Set down exactly the lines from the one containing "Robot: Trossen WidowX" to the final line of the records below, with every picture omitted.

***

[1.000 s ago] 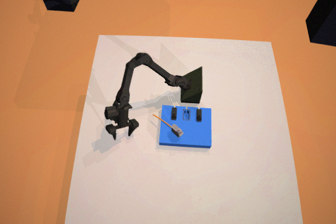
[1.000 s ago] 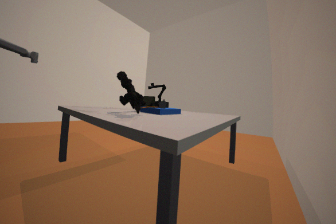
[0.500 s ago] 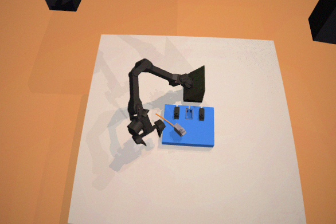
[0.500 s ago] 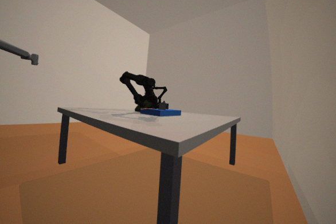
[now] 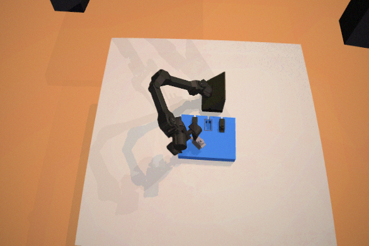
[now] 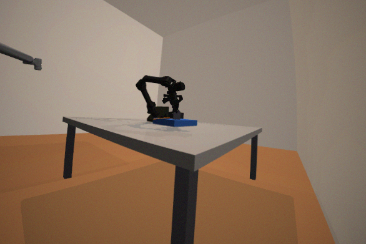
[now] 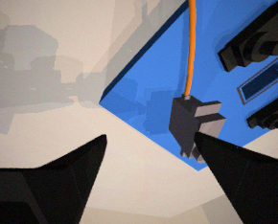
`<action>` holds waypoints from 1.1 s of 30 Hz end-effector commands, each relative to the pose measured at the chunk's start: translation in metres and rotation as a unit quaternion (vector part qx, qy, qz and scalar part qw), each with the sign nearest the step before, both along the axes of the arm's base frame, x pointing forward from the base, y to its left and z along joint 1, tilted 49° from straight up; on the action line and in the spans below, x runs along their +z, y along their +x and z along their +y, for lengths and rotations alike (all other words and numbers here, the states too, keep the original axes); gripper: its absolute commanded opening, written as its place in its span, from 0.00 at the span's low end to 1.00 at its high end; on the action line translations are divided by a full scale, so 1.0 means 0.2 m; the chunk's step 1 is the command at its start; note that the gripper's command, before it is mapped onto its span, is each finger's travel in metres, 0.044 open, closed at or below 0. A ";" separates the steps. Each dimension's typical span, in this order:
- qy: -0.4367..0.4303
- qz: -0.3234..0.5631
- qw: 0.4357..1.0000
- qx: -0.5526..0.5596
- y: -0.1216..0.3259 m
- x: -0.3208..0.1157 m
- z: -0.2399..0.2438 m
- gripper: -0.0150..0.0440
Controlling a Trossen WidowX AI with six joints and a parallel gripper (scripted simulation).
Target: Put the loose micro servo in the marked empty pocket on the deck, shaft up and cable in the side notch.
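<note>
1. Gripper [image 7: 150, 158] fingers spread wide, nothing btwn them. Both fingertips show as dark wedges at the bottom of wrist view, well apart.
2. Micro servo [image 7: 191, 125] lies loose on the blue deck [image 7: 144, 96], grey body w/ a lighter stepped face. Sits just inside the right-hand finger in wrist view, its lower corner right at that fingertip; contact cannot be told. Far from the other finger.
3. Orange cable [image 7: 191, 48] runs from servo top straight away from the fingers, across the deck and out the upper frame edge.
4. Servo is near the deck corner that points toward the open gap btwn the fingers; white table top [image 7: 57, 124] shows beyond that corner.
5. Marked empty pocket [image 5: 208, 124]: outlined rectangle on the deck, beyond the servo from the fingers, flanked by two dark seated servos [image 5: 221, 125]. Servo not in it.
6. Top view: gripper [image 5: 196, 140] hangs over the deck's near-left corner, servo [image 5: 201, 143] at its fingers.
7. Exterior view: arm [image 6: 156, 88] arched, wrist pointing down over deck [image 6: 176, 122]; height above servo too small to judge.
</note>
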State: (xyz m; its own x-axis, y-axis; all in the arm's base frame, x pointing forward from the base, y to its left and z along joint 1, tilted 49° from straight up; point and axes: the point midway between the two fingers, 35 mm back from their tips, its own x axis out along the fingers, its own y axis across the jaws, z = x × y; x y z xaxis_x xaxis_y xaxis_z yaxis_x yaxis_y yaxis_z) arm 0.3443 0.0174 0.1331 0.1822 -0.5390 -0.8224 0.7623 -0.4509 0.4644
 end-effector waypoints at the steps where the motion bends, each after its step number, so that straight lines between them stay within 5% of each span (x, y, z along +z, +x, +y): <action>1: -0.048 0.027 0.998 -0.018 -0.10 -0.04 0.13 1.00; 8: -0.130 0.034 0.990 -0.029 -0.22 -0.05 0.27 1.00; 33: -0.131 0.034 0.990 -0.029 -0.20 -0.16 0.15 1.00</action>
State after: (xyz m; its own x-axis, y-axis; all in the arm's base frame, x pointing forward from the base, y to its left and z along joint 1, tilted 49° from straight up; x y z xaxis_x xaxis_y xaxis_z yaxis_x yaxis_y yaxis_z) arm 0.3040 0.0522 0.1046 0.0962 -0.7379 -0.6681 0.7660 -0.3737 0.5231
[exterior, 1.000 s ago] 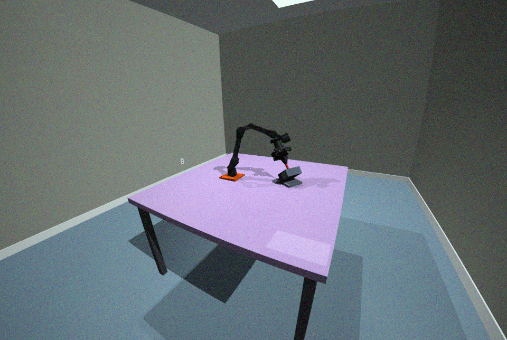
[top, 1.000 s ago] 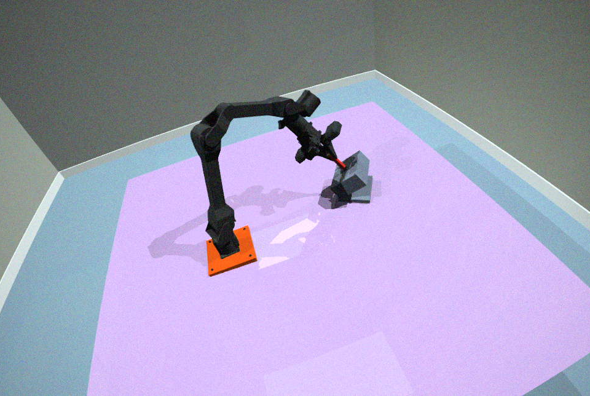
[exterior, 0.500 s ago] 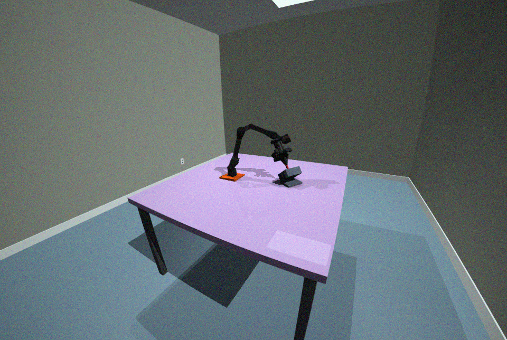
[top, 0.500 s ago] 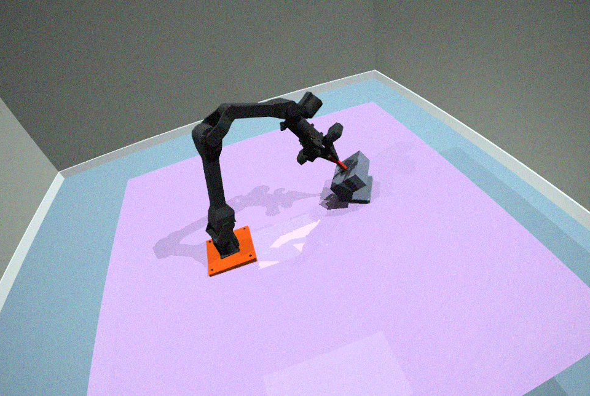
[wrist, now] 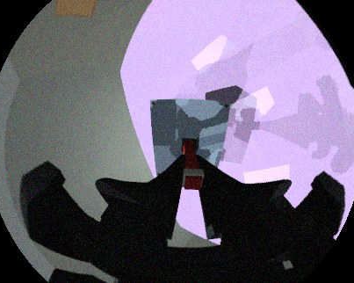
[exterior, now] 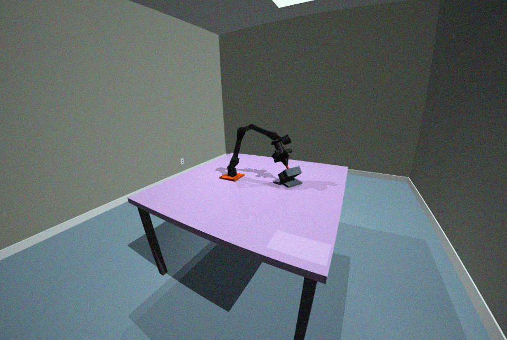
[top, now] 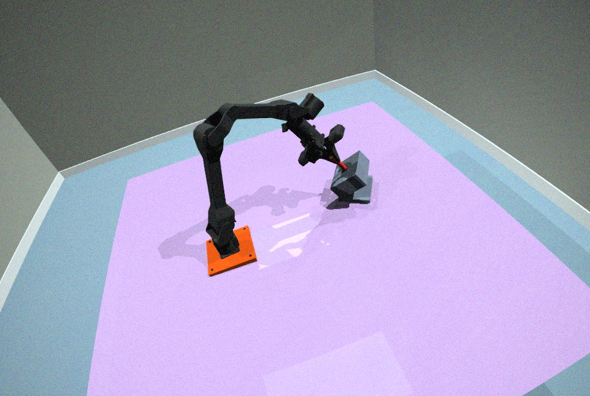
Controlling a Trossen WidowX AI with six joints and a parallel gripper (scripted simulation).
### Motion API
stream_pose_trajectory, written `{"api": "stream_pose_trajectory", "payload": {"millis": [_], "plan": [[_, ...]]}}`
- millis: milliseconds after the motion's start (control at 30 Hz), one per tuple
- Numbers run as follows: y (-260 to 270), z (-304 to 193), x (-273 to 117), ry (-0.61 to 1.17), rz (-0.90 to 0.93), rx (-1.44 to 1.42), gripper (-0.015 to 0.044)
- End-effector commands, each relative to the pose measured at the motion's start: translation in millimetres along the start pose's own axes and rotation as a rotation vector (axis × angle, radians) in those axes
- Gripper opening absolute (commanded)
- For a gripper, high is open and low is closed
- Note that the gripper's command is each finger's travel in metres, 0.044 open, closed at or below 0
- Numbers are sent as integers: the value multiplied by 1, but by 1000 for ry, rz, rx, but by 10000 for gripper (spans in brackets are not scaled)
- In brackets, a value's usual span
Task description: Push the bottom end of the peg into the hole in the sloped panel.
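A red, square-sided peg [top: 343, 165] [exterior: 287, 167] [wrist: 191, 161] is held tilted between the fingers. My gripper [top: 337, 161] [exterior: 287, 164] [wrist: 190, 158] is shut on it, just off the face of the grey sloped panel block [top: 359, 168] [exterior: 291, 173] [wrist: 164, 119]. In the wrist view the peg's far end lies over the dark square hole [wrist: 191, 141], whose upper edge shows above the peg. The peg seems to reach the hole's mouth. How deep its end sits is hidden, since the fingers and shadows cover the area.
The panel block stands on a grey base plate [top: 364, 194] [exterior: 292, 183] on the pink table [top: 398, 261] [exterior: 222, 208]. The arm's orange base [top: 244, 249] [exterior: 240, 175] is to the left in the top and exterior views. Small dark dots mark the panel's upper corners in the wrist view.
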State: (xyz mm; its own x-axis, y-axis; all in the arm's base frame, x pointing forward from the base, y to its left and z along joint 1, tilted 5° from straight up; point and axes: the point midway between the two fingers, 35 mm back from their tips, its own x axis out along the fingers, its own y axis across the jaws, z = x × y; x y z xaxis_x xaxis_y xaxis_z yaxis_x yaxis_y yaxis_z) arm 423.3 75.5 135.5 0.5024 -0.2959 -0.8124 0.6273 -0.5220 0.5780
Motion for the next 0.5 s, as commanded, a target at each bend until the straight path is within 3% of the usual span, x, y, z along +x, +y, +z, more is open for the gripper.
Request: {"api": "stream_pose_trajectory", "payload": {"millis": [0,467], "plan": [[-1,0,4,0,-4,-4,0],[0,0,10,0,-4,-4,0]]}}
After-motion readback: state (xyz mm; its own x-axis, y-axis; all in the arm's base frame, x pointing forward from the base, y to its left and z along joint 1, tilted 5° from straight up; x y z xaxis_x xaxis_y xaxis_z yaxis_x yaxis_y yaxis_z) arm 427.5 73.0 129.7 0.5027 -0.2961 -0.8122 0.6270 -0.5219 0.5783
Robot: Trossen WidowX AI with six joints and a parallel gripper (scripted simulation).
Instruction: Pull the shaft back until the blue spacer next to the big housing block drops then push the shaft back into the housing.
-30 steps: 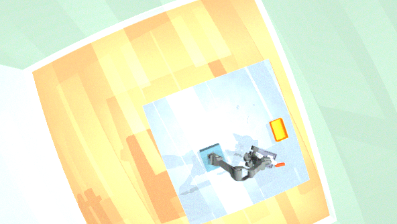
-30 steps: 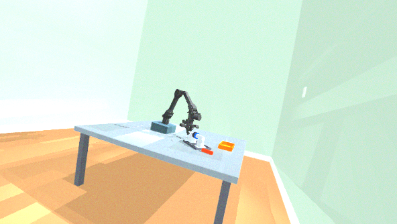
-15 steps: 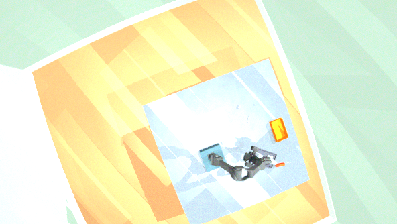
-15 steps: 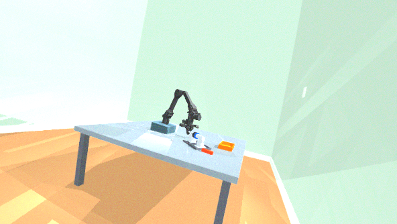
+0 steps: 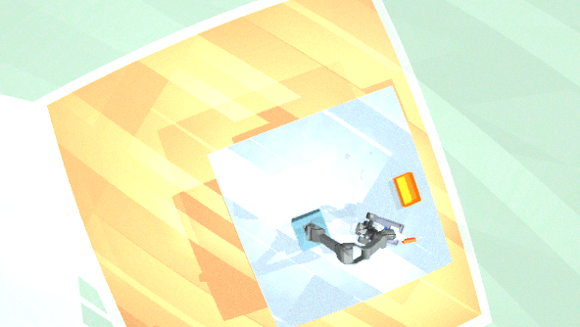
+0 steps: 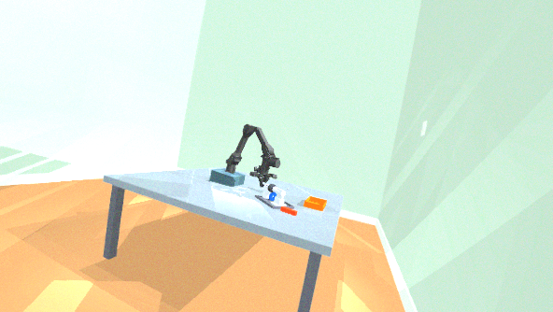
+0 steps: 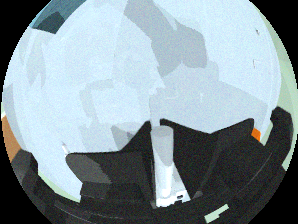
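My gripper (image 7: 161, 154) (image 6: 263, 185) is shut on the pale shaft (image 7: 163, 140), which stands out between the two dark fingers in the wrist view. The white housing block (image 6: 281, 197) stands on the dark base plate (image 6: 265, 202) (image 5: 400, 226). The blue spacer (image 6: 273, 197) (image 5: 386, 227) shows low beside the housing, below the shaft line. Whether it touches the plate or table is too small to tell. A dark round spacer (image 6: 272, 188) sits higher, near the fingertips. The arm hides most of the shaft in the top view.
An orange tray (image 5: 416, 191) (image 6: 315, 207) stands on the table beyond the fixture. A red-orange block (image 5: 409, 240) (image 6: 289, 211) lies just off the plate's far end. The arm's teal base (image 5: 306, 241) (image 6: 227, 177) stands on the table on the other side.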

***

Task result:
Robot: Trossen WidowX AI with six joints and a parallel gripper (scripted simulation).
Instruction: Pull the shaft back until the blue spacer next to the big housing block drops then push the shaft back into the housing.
-30 steps: 
-30 steps: 
-15 steps: 
-15 steps: 
+0 steps: 
+0 steps: 
+0 steps: 
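My gripper (image 7: 161, 154) (image 6: 263, 185) is shut on the pale shaft (image 7: 163, 140), which stands out between the two dark fingers in the wrist view. The white housing block (image 6: 281, 197) stands on the dark base plate (image 6: 265, 202) (image 5: 400, 226). The blue spacer (image 6: 273, 197) (image 5: 386, 227) shows low beside the housing, below the shaft line. Whether it touches the plate or table is too small to tell. A dark round spacer (image 6: 272, 188) sits higher, near the fingertips. The arm hides most of the shaft in the top view.
An orange tray (image 5: 416, 191) (image 6: 315, 207) stands on the table beyond the fixture. A red-orange block (image 5: 409, 240) (image 6: 289, 211) lies just off the plate's far end. The arm's teal base (image 5: 306, 241) (image 6: 227, 177) stands on the table on the other side.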

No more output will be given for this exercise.